## [Provided material]
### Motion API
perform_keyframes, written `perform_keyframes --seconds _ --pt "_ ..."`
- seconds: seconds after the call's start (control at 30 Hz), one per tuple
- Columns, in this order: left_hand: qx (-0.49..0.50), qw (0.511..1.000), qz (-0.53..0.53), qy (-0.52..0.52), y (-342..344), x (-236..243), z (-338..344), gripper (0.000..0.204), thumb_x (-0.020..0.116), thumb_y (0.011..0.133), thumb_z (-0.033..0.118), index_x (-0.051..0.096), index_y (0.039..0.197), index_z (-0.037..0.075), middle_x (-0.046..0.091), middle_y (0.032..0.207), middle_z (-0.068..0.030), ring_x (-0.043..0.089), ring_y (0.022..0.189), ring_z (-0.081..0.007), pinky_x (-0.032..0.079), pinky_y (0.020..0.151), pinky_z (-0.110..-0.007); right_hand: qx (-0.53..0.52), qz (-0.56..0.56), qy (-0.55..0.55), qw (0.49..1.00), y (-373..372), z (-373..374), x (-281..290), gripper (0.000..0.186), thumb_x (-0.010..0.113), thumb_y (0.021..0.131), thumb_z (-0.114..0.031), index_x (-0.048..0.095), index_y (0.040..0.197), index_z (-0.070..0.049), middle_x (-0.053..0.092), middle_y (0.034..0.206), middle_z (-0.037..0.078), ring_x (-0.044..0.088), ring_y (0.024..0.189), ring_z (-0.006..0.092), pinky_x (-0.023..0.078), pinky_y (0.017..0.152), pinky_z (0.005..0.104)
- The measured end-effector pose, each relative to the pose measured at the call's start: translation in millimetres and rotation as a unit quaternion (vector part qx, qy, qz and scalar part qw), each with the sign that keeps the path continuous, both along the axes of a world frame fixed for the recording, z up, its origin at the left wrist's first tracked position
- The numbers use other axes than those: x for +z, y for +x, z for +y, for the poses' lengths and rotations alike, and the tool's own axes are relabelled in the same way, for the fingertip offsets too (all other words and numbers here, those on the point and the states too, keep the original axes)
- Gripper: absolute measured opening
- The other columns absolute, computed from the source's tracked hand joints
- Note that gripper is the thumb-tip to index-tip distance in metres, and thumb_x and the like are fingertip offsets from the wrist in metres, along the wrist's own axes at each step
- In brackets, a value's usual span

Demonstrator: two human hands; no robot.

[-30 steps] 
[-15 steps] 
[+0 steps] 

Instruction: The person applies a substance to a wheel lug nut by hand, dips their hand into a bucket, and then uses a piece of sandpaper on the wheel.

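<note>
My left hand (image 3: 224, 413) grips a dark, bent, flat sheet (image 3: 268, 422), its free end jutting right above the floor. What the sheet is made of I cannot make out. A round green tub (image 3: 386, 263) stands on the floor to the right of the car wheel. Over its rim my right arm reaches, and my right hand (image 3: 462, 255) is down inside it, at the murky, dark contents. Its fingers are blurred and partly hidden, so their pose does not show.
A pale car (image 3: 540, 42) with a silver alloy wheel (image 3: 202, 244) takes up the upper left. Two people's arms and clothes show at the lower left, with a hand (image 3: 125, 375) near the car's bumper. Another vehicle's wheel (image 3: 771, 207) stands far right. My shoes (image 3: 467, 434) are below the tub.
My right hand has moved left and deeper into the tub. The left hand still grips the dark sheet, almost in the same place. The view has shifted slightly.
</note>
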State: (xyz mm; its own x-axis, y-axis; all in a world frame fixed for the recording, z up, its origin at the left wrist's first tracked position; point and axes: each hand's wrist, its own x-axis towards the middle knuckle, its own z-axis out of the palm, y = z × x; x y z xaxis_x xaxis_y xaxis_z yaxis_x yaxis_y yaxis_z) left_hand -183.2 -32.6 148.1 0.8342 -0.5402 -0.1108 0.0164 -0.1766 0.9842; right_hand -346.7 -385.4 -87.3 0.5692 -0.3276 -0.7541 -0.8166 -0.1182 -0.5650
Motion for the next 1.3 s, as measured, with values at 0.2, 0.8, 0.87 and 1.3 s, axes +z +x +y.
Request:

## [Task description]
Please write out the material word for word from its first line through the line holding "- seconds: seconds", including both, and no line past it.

## [Answer below]
### Motion API
perform_keyframes, written `perform_keyframes --seconds _ --pt "_ ..."`
- seconds: seconds after the call's start (control at 30 Hz), one per tuple

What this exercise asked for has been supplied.